> [How to complete this task]: If a line below contains the string "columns", copy it out.

> [Input data]:
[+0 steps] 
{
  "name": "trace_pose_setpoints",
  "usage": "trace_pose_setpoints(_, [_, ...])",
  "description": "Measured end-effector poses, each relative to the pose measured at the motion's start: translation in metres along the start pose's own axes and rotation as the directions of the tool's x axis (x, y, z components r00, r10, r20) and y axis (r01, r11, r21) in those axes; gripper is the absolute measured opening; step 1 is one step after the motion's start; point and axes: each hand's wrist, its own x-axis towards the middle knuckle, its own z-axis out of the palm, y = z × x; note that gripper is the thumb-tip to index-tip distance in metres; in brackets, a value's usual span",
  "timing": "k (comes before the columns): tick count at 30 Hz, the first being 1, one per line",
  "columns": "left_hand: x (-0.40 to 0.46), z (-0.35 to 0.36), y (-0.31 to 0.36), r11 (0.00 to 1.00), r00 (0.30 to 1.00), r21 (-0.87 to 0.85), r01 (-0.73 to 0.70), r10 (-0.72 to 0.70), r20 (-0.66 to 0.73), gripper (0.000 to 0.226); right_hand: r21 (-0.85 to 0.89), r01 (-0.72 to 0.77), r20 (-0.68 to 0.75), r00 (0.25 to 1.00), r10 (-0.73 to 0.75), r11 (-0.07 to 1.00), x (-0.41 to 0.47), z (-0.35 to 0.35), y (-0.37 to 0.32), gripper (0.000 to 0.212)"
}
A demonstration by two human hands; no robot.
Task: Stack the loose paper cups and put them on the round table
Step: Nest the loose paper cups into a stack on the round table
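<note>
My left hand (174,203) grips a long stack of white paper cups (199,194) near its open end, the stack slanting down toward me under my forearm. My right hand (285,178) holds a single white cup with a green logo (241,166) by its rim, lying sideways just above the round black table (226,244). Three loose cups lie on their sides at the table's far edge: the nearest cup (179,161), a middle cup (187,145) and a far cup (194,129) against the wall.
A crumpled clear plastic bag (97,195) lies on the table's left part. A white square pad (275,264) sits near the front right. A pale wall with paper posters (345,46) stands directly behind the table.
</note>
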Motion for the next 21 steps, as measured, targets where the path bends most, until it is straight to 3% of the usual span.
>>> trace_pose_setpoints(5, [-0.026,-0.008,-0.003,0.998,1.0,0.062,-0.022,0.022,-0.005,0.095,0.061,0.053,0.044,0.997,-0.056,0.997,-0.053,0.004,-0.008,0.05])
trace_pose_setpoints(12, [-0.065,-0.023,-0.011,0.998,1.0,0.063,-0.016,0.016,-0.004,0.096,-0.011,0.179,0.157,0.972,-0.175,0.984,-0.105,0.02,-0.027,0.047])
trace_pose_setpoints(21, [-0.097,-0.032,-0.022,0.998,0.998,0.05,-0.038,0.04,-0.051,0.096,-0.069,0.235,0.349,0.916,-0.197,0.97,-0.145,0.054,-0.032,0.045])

> [Your response]:
  "timing": "k (comes before the columns): tick count at 30 Hz, the first being 1, one per line",
  "columns": "left_hand: x (-0.40 to 0.46), z (-0.35 to 0.36), y (-0.31 to 0.36), r11 (0.00 to 1.00), r00 (0.30 to 1.00), r21 (-0.87 to 0.85), r01 (-0.73 to 0.70), r10 (-0.72 to 0.70), r20 (-0.66 to 0.73), gripper (0.000 to 0.226); right_hand: r21 (-0.85 to 0.89), r01 (-0.72 to 0.77), r20 (-0.68 to 0.75), r00 (0.25 to 1.00), r10 (-0.73 to 0.75), r11 (-0.07 to 1.00), x (-0.41 to 0.47), z (-0.35 to 0.35), y (-0.37 to 0.32), gripper (0.000 to 0.212)"

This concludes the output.